What the exercise asks
Select and reproduce each line of the listing below that bears the string "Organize".

Data shown
--------------------------------------------------
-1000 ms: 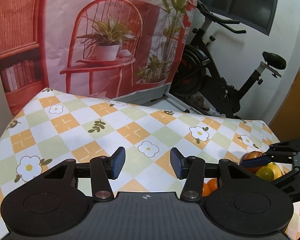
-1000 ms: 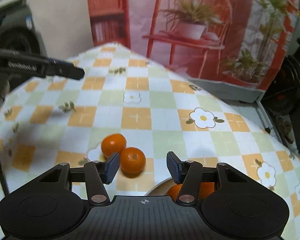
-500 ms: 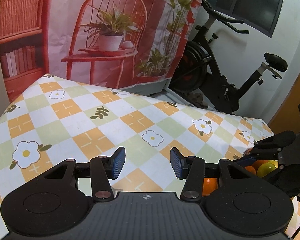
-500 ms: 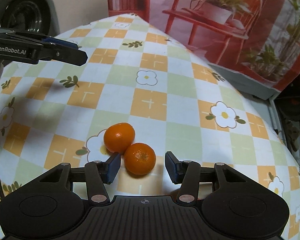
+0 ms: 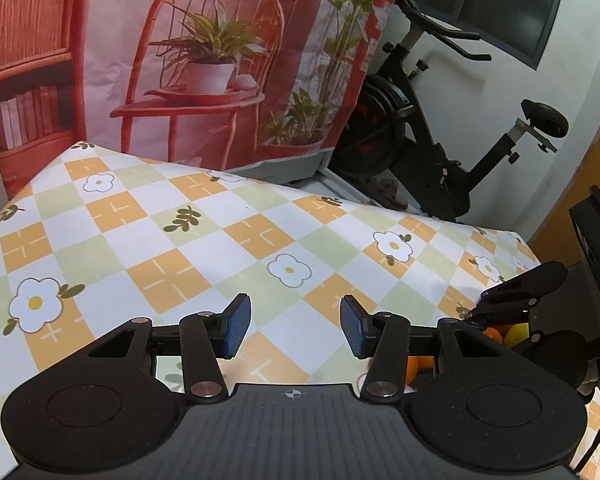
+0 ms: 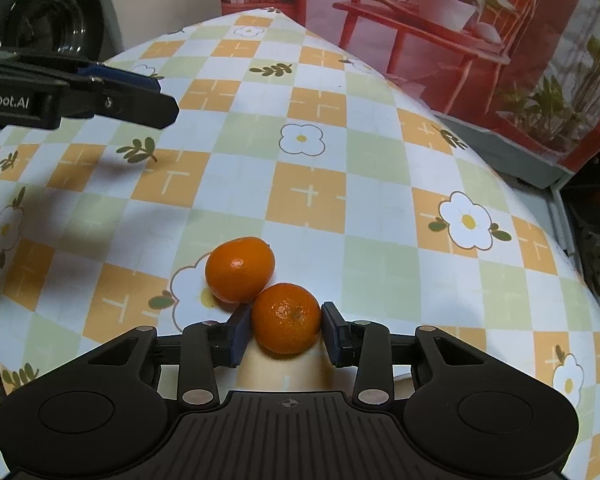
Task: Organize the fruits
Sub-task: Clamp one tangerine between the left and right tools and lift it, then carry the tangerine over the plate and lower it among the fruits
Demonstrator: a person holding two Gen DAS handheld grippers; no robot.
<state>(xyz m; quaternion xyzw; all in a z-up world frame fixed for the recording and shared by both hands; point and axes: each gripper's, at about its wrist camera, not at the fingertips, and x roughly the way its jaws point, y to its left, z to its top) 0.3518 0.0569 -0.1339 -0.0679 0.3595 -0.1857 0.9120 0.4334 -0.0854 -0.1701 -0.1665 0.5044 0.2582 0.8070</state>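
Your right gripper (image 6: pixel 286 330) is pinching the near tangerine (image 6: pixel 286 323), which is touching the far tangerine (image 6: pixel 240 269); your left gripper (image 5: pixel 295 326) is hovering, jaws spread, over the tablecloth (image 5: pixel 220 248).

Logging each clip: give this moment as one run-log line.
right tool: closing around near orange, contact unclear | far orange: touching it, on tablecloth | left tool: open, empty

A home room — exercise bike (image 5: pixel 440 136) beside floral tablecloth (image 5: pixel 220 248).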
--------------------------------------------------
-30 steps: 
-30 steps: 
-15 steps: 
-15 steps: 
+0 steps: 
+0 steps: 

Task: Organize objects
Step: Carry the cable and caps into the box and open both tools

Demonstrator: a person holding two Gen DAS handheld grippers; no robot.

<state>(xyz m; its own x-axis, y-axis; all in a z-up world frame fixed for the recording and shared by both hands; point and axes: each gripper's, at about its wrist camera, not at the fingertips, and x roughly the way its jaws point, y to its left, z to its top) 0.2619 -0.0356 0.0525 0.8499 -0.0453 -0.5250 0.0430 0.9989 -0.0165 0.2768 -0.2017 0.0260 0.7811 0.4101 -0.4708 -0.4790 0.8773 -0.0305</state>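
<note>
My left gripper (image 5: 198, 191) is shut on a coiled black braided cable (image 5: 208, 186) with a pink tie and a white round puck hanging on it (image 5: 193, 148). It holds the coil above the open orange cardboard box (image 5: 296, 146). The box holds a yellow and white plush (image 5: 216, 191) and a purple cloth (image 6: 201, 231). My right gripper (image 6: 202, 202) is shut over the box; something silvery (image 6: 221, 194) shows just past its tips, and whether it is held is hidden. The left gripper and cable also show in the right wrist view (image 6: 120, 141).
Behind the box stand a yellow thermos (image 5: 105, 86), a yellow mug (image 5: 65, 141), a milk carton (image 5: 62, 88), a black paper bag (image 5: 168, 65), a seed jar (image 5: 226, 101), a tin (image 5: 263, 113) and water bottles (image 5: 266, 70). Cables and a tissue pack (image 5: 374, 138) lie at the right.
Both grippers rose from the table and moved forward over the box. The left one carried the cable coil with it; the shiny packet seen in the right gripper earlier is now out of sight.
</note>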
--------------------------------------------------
Your solution
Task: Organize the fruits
Task: Organize objects

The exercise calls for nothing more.